▶ Problem:
At the line with "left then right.", start copying; carry on through the last line of the material below, exactly as written, and stop there.

▶ Input data:
════════════════
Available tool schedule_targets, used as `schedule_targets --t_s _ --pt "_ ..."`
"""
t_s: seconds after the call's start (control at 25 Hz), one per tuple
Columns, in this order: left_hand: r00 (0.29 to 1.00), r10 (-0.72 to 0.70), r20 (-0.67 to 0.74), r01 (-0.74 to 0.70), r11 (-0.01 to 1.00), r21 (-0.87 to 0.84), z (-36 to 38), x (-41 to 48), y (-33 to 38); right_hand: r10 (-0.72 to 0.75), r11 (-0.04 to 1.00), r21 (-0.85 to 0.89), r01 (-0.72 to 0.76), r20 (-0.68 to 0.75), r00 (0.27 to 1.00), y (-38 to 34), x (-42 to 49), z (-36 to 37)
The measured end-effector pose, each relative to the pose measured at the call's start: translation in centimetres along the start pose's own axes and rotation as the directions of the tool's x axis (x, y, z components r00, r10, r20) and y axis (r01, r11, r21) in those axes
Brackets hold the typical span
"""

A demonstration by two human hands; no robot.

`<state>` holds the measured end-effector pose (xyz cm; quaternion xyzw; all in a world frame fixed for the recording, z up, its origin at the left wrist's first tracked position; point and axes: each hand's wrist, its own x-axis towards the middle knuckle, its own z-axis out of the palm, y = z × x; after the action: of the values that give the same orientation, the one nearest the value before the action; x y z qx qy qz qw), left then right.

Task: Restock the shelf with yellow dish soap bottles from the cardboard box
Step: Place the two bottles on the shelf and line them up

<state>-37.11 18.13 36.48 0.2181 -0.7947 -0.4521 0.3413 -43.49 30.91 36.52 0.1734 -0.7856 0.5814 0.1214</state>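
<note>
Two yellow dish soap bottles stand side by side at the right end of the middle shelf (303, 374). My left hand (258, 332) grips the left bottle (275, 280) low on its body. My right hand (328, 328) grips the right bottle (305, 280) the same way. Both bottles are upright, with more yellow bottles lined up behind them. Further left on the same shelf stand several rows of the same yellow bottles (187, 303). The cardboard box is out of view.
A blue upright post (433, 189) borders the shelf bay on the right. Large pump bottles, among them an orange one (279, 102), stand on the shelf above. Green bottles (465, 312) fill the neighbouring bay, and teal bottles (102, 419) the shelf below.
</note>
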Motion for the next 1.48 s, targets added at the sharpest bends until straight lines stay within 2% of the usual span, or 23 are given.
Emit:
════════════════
▶ Task result:
`<state>` holds the measured end-effector pose (xyz cm; quaternion xyzw; all in a world frame fixed for the recording, z up, its origin at the left wrist's first tracked position; point and axes: each hand's wrist, its own x-axis towards the middle knuckle, its own z-axis out of the palm, y = z × x; after the action: of the values that give the same orientation, the one nearest the value before the action; x y z qx qy qz qw), left then right.

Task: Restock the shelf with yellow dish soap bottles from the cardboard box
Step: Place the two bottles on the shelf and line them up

<state>-37.11 18.13 36.48 0.2181 -0.7947 -0.4521 0.3413 -43.49 30.91 36.52 0.1734 -0.7856 0.5814 0.1214</state>
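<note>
Two yellow dish soap bottles stand side by side at the right end of the middle shelf (303, 374). My left hand (258, 332) grips the left bottle (275, 280) low on its body. My right hand (328, 328) grips the right bottle (305, 280) the same way. Both bottles are upright, with more yellow bottles lined up behind them. Further left on the same shelf stand several rows of the same yellow bottles (187, 303). The cardboard box is out of view.
A blue upright post (433, 189) borders the shelf bay on the right. Large pump bottles, among them an orange one (279, 102), stand on the shelf above. Green bottles (465, 312) fill the neighbouring bay, and teal bottles (102, 419) the shelf below.
</note>
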Motion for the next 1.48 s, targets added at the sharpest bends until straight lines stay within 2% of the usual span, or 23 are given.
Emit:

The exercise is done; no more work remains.